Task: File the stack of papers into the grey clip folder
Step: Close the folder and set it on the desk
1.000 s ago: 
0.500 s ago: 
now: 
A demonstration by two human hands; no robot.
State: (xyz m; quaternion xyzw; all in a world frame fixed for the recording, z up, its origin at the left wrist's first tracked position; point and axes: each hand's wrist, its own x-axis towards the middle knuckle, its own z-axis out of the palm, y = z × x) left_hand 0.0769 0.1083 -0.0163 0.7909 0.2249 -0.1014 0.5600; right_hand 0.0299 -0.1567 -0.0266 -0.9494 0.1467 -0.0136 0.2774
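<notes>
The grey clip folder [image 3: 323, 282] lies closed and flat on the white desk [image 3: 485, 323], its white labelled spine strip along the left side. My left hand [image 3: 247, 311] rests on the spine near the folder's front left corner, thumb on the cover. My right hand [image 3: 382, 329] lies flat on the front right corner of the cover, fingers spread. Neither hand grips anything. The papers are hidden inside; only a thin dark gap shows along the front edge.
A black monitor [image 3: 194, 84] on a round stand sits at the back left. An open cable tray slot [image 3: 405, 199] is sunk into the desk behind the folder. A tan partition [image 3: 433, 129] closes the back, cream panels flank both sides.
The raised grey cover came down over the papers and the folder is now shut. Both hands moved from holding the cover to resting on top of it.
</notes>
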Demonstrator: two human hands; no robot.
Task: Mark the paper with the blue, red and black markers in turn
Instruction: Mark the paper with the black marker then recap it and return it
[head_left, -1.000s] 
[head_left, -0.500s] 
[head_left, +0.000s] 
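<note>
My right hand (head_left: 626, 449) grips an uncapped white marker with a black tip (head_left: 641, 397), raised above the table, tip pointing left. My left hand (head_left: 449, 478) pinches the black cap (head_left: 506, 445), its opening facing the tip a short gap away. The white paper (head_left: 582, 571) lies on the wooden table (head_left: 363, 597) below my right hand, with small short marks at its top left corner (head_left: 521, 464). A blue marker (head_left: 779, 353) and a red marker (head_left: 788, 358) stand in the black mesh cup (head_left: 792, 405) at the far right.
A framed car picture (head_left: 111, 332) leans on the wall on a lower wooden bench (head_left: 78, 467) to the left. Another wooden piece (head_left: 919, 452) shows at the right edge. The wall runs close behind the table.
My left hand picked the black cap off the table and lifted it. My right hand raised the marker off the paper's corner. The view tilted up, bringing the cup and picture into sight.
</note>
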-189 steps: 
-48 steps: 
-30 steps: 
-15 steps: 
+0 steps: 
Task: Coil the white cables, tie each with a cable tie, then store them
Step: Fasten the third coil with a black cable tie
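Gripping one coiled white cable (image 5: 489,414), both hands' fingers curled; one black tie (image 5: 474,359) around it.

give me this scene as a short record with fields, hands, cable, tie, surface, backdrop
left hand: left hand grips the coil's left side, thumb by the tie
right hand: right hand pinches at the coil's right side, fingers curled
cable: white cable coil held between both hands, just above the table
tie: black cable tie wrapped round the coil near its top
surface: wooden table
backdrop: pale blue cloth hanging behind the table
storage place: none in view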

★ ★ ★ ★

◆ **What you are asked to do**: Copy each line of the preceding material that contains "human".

◆ **Reply**:
A demonstration by two human hands; no robot.
Demonstrator: two human hands; no robot.

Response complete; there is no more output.